_WHAT YOU WILL DO:_ Copy every line of the records that includes the word "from".

_LISTED RECORDS:_
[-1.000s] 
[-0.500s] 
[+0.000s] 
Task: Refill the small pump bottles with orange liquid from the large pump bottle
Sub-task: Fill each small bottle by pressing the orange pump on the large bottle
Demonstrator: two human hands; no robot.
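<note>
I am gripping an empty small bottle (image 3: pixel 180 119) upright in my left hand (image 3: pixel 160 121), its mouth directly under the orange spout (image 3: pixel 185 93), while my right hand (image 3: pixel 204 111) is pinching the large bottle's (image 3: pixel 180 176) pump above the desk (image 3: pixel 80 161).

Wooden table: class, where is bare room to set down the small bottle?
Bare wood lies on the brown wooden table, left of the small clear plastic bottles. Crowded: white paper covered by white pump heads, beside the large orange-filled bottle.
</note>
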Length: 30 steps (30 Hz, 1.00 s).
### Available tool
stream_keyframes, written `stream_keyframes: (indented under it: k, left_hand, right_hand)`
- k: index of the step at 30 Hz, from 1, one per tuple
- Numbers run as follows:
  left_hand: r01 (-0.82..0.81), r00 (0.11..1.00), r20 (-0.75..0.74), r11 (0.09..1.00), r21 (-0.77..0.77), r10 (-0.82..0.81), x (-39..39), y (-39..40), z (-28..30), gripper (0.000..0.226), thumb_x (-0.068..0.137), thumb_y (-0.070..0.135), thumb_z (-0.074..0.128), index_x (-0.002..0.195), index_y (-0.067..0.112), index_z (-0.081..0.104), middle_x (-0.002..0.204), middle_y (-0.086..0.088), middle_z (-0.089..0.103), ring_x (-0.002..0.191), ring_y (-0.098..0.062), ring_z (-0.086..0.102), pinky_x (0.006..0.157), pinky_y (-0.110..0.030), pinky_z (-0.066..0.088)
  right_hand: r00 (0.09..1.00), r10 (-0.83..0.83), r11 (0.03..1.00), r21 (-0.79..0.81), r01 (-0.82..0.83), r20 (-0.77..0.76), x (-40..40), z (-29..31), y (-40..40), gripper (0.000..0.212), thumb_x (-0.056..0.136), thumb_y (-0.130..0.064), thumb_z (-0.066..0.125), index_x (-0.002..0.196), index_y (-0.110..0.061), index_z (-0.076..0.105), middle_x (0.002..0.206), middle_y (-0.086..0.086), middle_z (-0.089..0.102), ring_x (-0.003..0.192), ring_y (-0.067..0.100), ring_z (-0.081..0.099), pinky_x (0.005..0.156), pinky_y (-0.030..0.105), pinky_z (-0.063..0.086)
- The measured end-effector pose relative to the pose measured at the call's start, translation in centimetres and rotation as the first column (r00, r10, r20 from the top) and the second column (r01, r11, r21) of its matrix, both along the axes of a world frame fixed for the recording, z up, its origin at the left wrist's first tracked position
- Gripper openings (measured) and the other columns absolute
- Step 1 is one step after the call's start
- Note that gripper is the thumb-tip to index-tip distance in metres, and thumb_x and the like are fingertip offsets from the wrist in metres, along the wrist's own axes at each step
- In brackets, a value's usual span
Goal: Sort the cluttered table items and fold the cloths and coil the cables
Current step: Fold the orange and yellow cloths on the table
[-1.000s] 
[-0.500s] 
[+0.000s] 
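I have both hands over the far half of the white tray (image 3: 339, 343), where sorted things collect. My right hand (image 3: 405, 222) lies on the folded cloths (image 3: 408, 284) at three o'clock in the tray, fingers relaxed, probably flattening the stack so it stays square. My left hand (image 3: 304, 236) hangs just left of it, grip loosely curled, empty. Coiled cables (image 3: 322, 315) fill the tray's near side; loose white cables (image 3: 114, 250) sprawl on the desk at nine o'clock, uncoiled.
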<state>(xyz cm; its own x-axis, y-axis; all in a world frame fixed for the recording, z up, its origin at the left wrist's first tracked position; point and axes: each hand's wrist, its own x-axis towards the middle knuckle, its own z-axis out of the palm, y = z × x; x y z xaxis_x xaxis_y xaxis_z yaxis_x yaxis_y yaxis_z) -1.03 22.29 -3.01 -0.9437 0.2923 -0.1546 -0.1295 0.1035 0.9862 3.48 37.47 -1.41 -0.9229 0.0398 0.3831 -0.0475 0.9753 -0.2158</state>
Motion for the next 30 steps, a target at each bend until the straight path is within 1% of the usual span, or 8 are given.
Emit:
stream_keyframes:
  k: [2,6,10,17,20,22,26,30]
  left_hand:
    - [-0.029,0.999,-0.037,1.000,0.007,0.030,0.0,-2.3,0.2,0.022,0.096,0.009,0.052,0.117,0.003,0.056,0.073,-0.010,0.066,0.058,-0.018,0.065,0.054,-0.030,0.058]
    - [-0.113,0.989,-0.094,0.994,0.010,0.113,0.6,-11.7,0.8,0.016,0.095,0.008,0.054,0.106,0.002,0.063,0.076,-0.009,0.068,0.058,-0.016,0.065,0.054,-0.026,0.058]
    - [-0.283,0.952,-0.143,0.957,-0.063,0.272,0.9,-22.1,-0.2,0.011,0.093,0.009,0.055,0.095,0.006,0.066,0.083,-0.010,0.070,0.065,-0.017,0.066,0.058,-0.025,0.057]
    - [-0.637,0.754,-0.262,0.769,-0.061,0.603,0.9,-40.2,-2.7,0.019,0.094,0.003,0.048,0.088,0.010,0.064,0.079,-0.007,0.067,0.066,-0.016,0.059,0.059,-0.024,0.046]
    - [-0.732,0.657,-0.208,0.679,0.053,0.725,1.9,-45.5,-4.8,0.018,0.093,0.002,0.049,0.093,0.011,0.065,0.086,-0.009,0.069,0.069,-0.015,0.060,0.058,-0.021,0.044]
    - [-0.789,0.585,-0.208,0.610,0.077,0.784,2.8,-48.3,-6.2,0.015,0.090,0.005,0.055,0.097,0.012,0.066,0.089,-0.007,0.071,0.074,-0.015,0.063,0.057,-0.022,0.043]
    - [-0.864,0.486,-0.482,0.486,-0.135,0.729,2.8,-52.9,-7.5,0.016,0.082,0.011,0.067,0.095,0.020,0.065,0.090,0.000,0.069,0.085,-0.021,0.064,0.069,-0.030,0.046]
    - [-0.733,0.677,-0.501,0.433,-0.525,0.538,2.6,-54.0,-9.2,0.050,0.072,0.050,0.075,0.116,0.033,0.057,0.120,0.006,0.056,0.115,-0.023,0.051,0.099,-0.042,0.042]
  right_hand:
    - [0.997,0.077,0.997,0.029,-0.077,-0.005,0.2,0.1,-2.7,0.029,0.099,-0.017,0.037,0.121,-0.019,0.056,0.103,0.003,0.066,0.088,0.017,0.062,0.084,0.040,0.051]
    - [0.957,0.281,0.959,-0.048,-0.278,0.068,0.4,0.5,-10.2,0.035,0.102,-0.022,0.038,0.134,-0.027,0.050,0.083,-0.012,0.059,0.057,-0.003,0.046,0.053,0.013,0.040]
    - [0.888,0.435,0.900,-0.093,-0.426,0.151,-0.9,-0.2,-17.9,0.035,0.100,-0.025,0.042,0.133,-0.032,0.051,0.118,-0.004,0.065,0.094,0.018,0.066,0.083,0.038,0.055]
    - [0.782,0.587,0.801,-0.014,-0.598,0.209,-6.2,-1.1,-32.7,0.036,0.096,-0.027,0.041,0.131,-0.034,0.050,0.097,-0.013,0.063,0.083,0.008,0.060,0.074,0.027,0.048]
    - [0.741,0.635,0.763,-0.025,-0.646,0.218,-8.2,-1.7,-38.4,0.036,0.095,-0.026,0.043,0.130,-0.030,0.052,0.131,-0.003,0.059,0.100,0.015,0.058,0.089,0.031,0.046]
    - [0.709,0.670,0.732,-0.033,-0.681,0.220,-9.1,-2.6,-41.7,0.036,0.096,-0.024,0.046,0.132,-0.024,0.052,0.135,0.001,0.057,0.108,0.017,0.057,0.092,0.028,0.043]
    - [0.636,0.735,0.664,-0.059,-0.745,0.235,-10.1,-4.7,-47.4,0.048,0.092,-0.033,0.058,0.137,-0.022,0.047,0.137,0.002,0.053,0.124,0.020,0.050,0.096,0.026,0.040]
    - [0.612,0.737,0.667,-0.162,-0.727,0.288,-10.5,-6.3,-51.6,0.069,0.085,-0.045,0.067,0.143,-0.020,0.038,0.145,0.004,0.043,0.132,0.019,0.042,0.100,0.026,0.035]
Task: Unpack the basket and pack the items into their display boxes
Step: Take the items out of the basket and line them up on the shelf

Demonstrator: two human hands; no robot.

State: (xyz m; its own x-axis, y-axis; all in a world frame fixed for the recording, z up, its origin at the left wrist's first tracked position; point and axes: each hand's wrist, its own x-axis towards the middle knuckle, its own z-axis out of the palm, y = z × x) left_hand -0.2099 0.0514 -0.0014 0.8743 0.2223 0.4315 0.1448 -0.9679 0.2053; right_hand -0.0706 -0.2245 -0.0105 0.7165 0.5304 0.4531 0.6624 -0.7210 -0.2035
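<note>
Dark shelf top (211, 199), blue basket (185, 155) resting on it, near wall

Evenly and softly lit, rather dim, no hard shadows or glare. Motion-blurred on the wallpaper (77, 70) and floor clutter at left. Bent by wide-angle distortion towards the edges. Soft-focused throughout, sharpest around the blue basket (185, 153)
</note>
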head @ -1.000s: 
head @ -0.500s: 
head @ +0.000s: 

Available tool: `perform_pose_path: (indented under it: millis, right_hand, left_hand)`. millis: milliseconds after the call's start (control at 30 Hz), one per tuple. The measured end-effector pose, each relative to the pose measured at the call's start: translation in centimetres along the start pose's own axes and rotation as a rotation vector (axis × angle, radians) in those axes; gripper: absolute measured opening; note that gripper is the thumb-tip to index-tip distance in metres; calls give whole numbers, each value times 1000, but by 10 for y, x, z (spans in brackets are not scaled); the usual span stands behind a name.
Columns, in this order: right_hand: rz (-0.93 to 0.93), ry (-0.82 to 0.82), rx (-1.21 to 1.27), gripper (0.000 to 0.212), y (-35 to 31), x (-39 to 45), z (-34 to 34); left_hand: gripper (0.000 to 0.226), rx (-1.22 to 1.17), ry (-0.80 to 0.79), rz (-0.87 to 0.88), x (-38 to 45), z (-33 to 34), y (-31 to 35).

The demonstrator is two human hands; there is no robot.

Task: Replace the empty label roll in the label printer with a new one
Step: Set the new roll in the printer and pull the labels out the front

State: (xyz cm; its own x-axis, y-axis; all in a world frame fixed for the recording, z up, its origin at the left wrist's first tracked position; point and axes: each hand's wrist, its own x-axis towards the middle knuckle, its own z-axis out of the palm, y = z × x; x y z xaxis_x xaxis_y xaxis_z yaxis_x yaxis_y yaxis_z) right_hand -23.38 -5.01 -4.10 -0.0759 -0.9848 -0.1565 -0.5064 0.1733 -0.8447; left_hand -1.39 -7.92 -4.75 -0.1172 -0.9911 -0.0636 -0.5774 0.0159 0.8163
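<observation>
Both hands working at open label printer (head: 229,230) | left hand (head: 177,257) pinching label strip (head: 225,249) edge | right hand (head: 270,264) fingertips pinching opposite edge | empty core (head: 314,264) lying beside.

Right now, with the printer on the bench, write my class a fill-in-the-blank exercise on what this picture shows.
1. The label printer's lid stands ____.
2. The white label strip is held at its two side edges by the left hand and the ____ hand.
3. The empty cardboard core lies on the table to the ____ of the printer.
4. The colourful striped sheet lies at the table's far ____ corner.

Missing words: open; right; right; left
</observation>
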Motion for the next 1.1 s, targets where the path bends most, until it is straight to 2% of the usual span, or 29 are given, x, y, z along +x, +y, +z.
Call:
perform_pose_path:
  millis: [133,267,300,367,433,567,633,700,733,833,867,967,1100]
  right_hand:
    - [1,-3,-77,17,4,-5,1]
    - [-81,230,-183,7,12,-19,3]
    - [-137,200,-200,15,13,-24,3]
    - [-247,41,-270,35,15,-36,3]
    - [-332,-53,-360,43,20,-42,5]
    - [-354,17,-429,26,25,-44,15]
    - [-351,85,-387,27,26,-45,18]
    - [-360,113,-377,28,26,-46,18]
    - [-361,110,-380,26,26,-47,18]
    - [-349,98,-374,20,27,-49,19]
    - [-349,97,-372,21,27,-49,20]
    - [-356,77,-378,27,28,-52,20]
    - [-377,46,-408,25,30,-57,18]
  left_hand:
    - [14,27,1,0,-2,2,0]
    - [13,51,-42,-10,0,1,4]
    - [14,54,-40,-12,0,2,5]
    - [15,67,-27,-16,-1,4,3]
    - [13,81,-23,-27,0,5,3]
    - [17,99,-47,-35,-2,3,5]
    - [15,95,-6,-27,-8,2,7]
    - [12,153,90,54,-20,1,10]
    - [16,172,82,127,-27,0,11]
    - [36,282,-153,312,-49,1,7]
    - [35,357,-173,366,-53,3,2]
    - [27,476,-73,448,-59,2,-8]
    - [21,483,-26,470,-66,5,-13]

_EXERCISE RESULT:_
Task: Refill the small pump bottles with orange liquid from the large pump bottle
- k: index of the step at 30 Hz, from 1, one per tuple
- The measured end-effector pose relative to the pose measured at the call's start, translation in centimetres and rotation as the first column (r00, r10, r20 from the top) and the second column (r01, r11, r21) of its matrix, both along the axes of a world frame fixed for the recording, z up, its origin at the left wrist's first tracked position
- Note that gripper is the thumb-tip to index-tip distance in metres, and thumb_x and the like are fingertip offsets from the wrist in metres, along the wrist's own axes at each step

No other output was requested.